TRY IT -
Without the pictures, set down every line of the data exactly.

INFORMATION SUPPLIED -
BEGIN
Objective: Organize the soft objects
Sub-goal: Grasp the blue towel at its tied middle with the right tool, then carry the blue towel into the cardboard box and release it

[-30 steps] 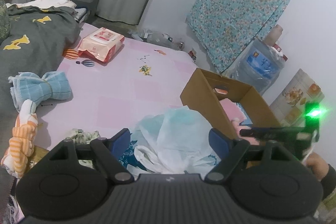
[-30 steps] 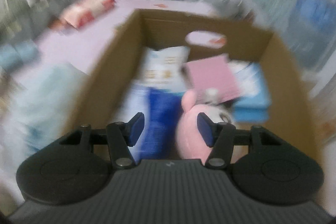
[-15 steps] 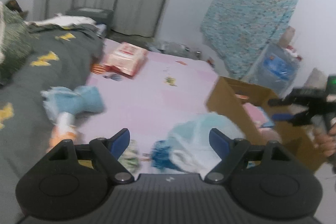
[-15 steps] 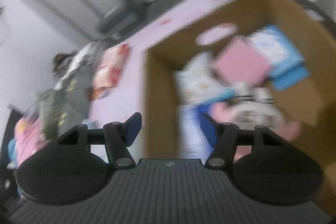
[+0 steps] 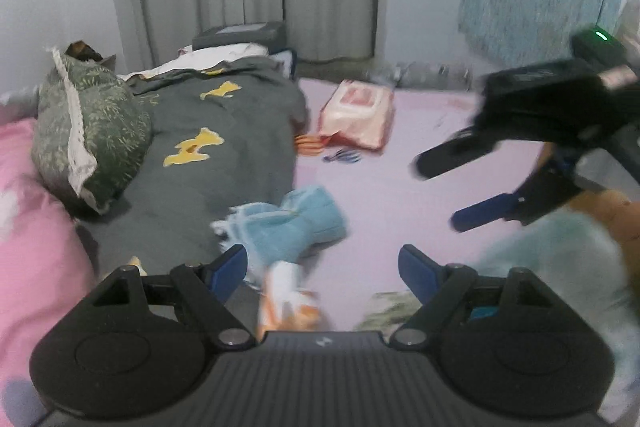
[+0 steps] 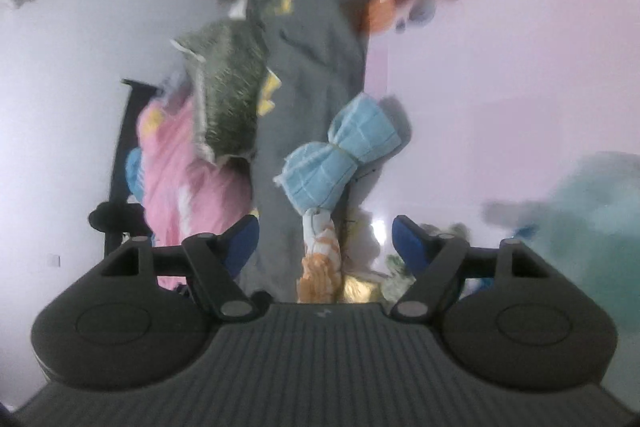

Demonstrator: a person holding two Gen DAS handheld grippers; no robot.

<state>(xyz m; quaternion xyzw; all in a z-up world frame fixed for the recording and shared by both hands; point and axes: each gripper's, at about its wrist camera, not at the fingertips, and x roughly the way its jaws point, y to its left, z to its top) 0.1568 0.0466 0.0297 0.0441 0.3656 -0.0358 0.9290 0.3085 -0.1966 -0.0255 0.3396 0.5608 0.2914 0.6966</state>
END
WRITTEN ANSWER -
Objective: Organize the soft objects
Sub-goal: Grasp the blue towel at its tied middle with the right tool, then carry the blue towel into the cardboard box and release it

[-30 steps] 
[-30 steps] 
[-15 steps] 
[-15 steps] 
[+0 steps] 
[+0 steps] 

Demonstrator: a person holding two Gen DAS handheld grippers; no robot.

<state>(xyz m; quaternion xyzw; all in a z-up world frame fixed for the recording and shared by both hands; point and axes: each gripper's, at about its wrist camera, not at the fingertips, and x roughly the way its jaws point, y to its left, z to its top) 0.1568 0.0466 0.0297 0.0441 0.3656 -0.0358 0.9290 0.3085 -0.1966 -0.0255 0.3396 0.5608 0.2914 0.6966</state>

The response to the exercise is now finished.